Exercise instructions -> What you return must be the data below, word for word, without any images.

(Data extracted from a collection)
-=-=-

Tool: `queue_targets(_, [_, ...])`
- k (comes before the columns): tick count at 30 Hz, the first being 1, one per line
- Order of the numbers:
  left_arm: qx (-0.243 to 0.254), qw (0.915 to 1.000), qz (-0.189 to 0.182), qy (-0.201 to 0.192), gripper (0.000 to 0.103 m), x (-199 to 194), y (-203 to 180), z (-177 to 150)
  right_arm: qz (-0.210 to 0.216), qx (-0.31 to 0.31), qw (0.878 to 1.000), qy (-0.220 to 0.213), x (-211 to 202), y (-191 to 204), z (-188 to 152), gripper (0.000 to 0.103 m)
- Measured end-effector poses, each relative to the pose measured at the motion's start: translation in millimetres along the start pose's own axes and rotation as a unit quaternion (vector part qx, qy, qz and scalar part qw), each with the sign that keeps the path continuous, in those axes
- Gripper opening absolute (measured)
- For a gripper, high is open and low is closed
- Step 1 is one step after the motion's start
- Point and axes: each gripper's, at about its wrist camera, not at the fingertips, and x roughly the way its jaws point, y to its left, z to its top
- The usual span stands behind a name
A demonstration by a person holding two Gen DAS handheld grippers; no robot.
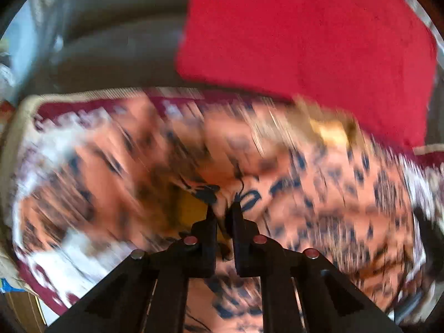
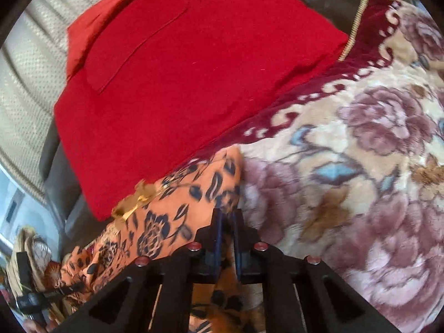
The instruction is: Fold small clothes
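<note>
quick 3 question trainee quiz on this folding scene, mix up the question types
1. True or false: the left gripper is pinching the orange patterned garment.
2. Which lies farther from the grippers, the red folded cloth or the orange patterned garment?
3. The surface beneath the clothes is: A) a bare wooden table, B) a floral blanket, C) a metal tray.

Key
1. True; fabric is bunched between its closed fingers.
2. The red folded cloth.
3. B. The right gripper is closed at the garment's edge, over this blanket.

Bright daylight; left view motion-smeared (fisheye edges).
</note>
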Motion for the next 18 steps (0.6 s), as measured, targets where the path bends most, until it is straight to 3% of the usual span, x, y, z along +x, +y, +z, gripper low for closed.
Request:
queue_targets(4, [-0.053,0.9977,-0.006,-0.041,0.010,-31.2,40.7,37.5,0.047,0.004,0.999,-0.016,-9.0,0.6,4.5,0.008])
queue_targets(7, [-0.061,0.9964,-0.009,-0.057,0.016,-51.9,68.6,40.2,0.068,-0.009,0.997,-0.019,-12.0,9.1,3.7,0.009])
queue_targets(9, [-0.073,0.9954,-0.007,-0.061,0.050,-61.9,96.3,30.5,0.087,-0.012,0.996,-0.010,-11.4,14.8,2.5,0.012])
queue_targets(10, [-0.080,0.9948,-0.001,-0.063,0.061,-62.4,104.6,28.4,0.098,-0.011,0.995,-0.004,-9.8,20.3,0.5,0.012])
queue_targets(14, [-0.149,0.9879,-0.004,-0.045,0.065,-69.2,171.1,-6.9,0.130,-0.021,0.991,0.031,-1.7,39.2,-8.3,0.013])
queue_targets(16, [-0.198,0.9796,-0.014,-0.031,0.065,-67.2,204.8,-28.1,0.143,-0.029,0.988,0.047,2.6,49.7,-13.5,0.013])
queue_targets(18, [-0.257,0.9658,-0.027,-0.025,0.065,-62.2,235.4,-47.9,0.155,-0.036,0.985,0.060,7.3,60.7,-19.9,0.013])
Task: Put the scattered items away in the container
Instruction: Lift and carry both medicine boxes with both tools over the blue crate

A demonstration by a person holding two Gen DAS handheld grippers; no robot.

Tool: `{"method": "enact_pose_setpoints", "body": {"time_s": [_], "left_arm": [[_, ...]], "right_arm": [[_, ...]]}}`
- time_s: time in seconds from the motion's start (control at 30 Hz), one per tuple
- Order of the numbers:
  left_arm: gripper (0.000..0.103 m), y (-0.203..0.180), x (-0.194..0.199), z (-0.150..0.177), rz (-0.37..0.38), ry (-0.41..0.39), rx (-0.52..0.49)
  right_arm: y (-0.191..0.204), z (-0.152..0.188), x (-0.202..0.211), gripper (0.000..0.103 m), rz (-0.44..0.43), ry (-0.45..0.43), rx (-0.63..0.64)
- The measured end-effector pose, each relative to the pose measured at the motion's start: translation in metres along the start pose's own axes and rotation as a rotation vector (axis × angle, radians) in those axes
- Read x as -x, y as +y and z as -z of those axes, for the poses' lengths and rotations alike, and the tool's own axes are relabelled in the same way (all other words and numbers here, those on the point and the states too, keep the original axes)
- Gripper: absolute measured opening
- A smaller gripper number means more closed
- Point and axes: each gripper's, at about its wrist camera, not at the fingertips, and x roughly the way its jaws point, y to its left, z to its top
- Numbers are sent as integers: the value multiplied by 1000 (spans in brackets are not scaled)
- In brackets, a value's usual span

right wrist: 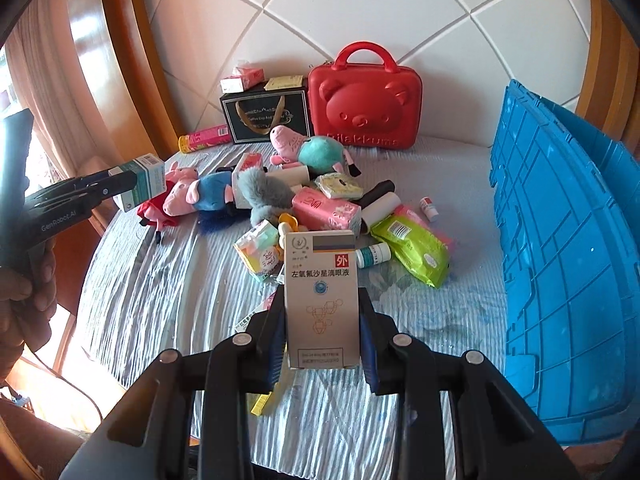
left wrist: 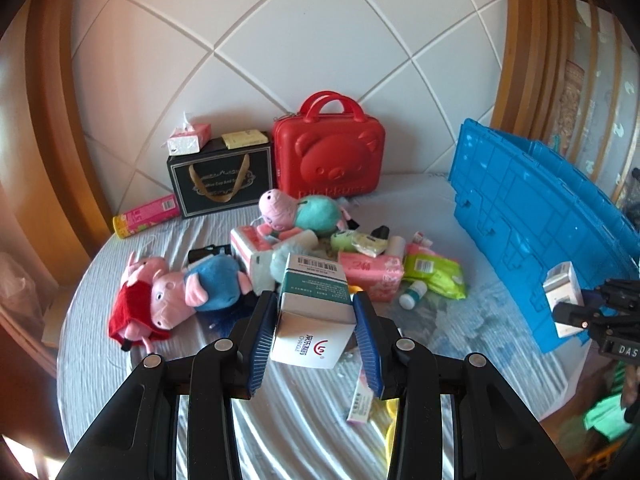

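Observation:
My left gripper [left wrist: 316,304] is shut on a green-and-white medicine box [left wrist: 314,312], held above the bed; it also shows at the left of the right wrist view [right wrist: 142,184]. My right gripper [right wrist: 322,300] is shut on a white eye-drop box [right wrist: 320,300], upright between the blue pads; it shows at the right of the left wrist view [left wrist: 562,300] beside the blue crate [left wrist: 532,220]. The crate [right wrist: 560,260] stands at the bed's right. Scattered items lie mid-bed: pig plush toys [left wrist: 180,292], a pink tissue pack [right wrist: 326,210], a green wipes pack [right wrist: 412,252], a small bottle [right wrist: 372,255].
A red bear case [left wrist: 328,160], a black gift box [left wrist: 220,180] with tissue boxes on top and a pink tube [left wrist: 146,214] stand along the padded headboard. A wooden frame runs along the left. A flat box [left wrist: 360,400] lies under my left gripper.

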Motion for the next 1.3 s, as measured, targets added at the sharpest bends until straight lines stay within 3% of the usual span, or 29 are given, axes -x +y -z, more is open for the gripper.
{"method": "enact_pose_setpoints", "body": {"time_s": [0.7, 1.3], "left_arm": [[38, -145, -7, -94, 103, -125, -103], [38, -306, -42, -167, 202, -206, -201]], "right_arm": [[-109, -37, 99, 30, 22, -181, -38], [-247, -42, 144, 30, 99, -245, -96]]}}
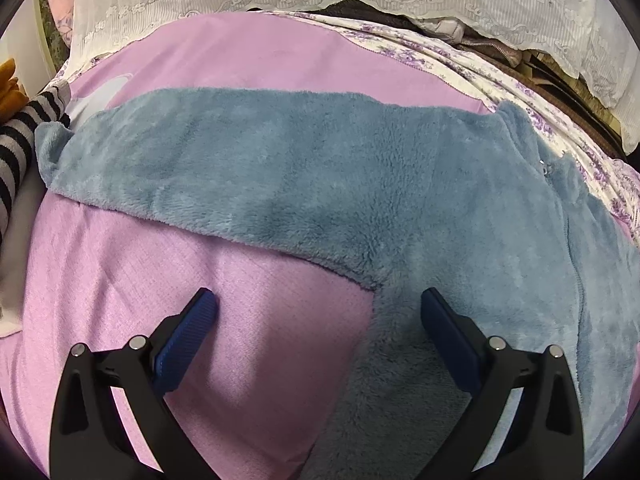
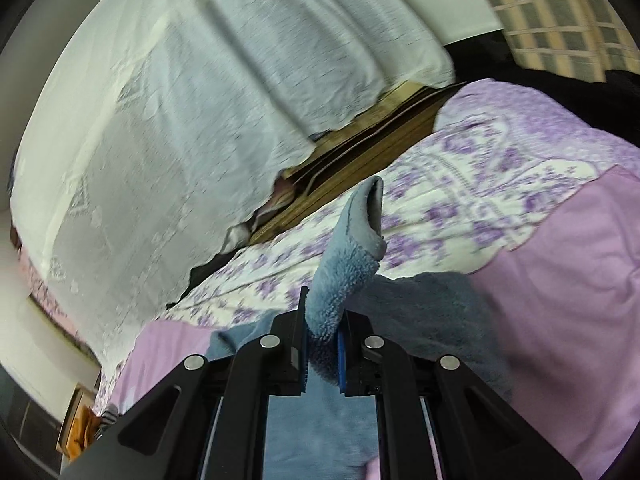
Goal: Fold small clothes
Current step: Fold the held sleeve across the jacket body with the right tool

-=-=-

Reply ->
Tool: `queue_targets(_, [_, ...])`
- k (comes before the columns): tick count at 30 Hz, the first being 1, one per line
- Order of the numbers:
  left_arm: qx (-0.243 to 0.254), qw (0.915 to 1.000), qz (-0.189 to 0.182), qy (-0.201 to 0.192), gripper (0.000 to 0.103 m), x (-199 to 194), y (-203 to 180), z (-177 to 150)
  right_arm: qz (-0.210 to 0.216), qx (-0.31 to 0.31), qw (0.878 to 1.000), qy (-0.220 to 0.213), x (-211 to 202), y (-191 to 204), z (-188 to 152), gripper (0.000 to 0.103 m)
- Measured end-effector poses, each relative to the pose measured at the motion's start: translation in millimetres along the start pose's own axes and rotation as a unit quaternion (vector part qx, qy, qz and scalar part qw), each with the sign that keeps the path continuous, in those axes
- Gripper opening absolute (measured)
- For a gripper, high is open and low is closed
- Step 1 is one step after the motion's start
- Point and axes: each gripper's, at about its wrist camera, not at the fingertips, and x roughly the way its jaws point, y to its left, z to its top
- The usual span stands behind a name
A demonstration by a person holding two Gen DAS handheld grippers; no robot.
The instruction is: Fold small clothes
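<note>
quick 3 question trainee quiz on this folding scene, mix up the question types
1. True or false: the left gripper is pinching the orange patterned garment.
2. Which lies farther from the grippers, the red folded cloth or the orange patterned garment?
3. The surface beneath the clothes is: A) a bare wooden table, B) a floral blanket, C) a metal tray.

Key
1. True; fabric is bunched between its closed fingers.
2. The red folded cloth.
3. B. The right gripper is closed at the garment's edge, over this blanket.

Bright daylight; left view motion-smeared (fisheye edges).
</note>
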Motion for the next 18 steps (0.6 s), as measured, targets where the path bends most, until it is straight to 3% of the usual span, x, y, z along +x, +y, +z, gripper low for closed.
Request:
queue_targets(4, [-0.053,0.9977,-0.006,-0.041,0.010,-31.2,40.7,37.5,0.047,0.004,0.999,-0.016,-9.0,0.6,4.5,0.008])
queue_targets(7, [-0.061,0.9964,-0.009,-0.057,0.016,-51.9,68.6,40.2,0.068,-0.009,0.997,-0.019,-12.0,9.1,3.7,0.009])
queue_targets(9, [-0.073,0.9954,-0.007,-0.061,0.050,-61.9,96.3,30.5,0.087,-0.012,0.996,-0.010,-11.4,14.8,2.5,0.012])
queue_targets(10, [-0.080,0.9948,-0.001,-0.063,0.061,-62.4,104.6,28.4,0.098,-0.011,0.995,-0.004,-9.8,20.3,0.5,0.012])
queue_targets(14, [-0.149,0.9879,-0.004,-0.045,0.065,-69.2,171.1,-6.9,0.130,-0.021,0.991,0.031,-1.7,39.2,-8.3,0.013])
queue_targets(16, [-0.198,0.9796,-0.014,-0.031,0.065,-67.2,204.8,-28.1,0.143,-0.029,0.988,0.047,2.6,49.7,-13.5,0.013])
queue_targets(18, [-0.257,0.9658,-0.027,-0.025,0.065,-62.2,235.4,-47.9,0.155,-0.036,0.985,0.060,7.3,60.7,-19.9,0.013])
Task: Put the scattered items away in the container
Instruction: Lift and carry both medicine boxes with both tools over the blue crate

A demonstration by a person holding two Gen DAS handheld grippers; no robot.

Tool: `{"method": "enact_pose_setpoints", "body": {"time_s": [_], "left_arm": [[_, ...]], "right_arm": [[_, ...]]}}`
- time_s: time in seconds from the motion's start (control at 30 Hz), one per tuple
- Order of the numbers:
  left_arm: gripper (0.000..0.103 m), y (-0.203..0.180), x (-0.194..0.199), z (-0.150..0.177), rz (-0.37..0.38), ry (-0.41..0.39), rx (-0.52..0.49)
  right_arm: y (-0.191..0.204), z (-0.152..0.188), x (-0.202..0.211), gripper (0.000..0.103 m), rz (-0.44..0.43), ry (-0.45..0.43), rx (-0.63..0.64)
- The measured end-effector pose, each relative to the pose measured at the motion's start: translation in metres along the start pose's own axes and rotation as a rotation vector (axis × angle, radians) in those axes
- Read x as -x, y as +y and z as -z of those axes, for the poses' lengths and rotations alike, and the tool's own axes are relabelled in the same way (all other words and numbers here, those on the point and the states too, keep the original axes)
- Gripper: absolute measured opening
- A smaller gripper number means more closed
- Point and axes: each gripper's, at about its wrist camera, not at the fingertips, and x roughly the way its jaws point, y to its left, z to its top
- Numbers are sent as integers: the value multiplied by 1000 (spans in brackets are not scaled)
- In brackets, a value's usual span

right wrist: 
left wrist: 

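Observation:
My left gripper [left wrist: 316,304] is shut on a green-and-white medicine box [left wrist: 314,312], held above the bed; it also shows at the left of the right wrist view [right wrist: 142,184]. My right gripper [right wrist: 322,300] is shut on a white eye-drop box [right wrist: 320,300], upright between the blue pads; it shows at the right of the left wrist view [left wrist: 562,300] beside the blue crate [left wrist: 532,220]. The crate [right wrist: 560,260] stands at the bed's right. Scattered items lie mid-bed: pig plush toys [left wrist: 180,292], a pink tissue pack [right wrist: 326,210], a green wipes pack [right wrist: 412,252], a small bottle [right wrist: 372,255].
A red bear case [left wrist: 328,160], a black gift box [left wrist: 220,180] with tissue boxes on top and a pink tube [left wrist: 146,214] stand along the padded headboard. A wooden frame runs along the left. A flat box [left wrist: 360,400] lies under my left gripper.
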
Motion for the next 1.3 s, as measured, targets added at the sharpest bends until straight lines stay within 3% of the usual span, or 29 are given, axes -x +y -z, more is open for the gripper.
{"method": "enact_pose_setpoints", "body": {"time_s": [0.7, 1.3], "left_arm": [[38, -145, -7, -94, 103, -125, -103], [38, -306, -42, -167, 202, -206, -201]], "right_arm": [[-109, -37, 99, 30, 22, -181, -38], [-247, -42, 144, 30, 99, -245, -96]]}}
Goal: Fold small clothes
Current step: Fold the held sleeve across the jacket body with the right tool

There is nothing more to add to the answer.